Just for fun, I tried out the exact dynamic programming solution. It is written in Python because of my belief in the belief that you should not optimize until you need it; -)
This can provide either a start or a rough idea of ​​how close you can get before resorting to approximation.
Code based on http://en.wikipedia.org/wiki/Knapsack_problem#0-1_knapsack_problem , therefore, the names of less than informative variables m , W , W , v .

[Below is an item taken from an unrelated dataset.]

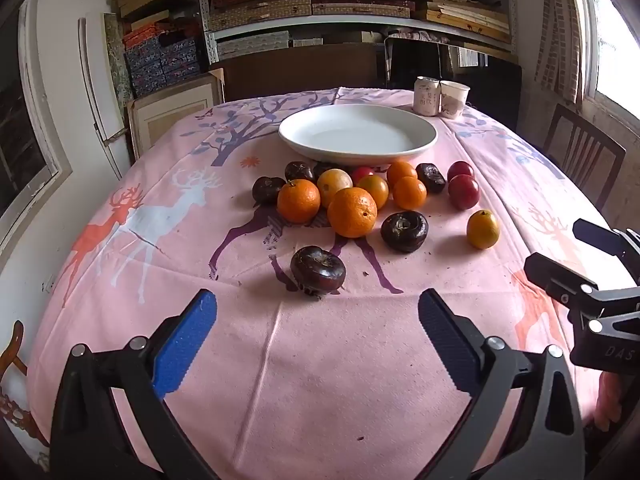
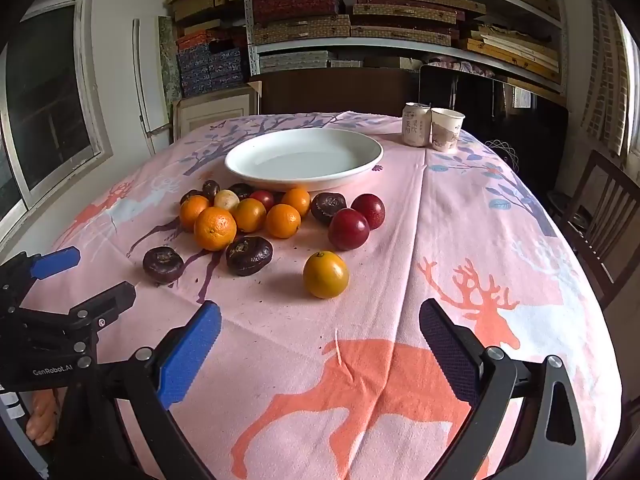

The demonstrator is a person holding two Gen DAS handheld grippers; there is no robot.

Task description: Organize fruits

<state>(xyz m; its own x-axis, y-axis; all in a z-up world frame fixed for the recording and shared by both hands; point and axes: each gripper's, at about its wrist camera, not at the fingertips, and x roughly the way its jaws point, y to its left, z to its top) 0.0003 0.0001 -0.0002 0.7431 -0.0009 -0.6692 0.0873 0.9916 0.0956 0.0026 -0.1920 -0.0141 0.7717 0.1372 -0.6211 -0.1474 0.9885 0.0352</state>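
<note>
Left claw [image 1: 318,326]: hung wide open and empty above the desk [image 1: 320,380], blue pads apart.
Right claw [image 2: 320,326]: likewise spread wide, nothing between its pads.
Nearest to left claw: a dark fruit [image 1: 317,269] lay just ahead of its gap.
Nearest to right claw: a yellow fruit [image 2: 325,274] sat alone just ahead of its gap.
Pile: oranges [image 1: 352,212], more dark fruits and two red fruits [image 2: 348,229] clustered farther ahead on the pink cloth [image 2: 480,240].
Plate [image 1: 296,136]: white, held no fruit, beyond the pile.
Can [image 2: 416,124] and cup [image 2: 447,129]: far right of the plate, side by side.
</note>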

#!/usr/bin/python import sys solcount = 0 class Solution(object): def __init__(self, items): object.__init__(self) #self.items = items self.value = sum(items) global solcount solcount += 1 def __str__(self): #return str(self.items) + ' = ' + str(self.value) return ' = ' + str(self.value) m = {} def compute(v, w): coord = (len(v),w) if coord in m: return m[coord] if len(v) == 0 or w == 0: m[coord] = Solution([]) return m[coord] newvalue = v[0] newarray = v[1:] notused = compute(newarray, w) if newvalue > w: m[coord] = notused return notused # used = Solution(compute(newarray, w - newvalue).items + [newvalue]) used = Solution([compute(newarray, w - newvalue).value] + [newvalue]) best = notused if notused.value >= used.value else used m[coord] = best return best def main(): v = [int(l) for l in open('filesizes.txt')] W = int(sys.argv[1]) print len(v), "items, limit is", W print compute(v, W) print solcount, "solutions computed" if __name__ == '__main__': main()

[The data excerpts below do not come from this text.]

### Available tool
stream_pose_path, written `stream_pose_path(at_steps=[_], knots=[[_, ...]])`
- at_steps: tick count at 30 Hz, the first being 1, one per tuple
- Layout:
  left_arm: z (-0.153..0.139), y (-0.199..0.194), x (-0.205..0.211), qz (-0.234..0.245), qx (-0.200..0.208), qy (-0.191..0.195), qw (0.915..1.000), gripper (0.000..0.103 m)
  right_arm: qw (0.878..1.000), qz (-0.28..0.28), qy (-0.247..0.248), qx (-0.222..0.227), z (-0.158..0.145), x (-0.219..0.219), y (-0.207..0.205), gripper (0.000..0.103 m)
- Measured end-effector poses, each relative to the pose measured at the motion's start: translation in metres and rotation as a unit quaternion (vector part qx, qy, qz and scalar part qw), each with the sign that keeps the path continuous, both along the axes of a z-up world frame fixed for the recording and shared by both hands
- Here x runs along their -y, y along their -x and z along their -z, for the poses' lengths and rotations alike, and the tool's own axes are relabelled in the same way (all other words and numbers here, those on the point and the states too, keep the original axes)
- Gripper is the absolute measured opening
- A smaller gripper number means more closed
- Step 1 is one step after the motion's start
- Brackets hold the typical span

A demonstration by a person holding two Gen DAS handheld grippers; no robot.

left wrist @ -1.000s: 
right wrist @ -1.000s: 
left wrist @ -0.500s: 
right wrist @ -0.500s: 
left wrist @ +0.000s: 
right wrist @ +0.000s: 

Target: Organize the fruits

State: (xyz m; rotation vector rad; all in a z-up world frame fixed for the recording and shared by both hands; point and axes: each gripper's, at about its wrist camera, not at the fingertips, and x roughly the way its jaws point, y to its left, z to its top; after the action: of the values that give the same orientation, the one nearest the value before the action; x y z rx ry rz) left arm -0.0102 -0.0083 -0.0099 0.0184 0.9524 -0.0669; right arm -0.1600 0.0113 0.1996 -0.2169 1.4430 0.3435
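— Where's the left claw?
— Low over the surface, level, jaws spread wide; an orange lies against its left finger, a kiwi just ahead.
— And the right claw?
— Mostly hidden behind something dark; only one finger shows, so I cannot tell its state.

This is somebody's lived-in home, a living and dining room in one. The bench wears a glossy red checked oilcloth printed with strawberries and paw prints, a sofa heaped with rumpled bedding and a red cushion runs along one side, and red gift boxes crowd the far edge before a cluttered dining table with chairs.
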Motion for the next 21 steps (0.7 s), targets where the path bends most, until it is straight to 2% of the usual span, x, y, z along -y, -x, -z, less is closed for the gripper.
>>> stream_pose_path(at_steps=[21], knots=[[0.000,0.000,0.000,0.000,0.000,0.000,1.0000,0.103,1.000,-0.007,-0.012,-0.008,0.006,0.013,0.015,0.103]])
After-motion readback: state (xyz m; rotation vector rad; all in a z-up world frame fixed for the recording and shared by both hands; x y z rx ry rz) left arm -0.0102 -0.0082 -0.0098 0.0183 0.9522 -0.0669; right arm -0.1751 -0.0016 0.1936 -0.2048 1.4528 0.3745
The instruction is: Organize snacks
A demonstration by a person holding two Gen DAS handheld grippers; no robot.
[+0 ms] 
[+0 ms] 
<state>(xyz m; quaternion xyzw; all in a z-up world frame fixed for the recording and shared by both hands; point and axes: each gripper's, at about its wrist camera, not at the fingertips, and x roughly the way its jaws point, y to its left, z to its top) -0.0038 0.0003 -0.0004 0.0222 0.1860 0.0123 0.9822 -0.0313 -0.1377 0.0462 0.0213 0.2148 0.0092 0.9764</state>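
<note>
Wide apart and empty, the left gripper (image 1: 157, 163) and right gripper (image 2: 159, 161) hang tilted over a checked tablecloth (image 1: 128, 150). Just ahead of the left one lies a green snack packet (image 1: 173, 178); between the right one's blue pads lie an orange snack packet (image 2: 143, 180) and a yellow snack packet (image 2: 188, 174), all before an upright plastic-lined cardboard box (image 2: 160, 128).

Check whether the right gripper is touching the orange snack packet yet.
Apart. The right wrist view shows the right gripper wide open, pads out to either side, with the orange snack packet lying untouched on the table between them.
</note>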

For simplicity, I just consider file sizes: after you have a list of sizes that you want to use, you can find several file names with these sizes by searching the list, so there is no point in confusing the file names in the kernel, the slow programs. I also express everything in multiple block sizes.
As you can see, I commented on the code that gives the actual solution (as opposed to the value of the solution). This was to save memory - the correct way to store the list of used files is not one list in each solution, it must have every solution for the solution from which it was obtained. Then you can calculate the list of files at the end, returning through the chain, displaying the difference between the values ​​at each step.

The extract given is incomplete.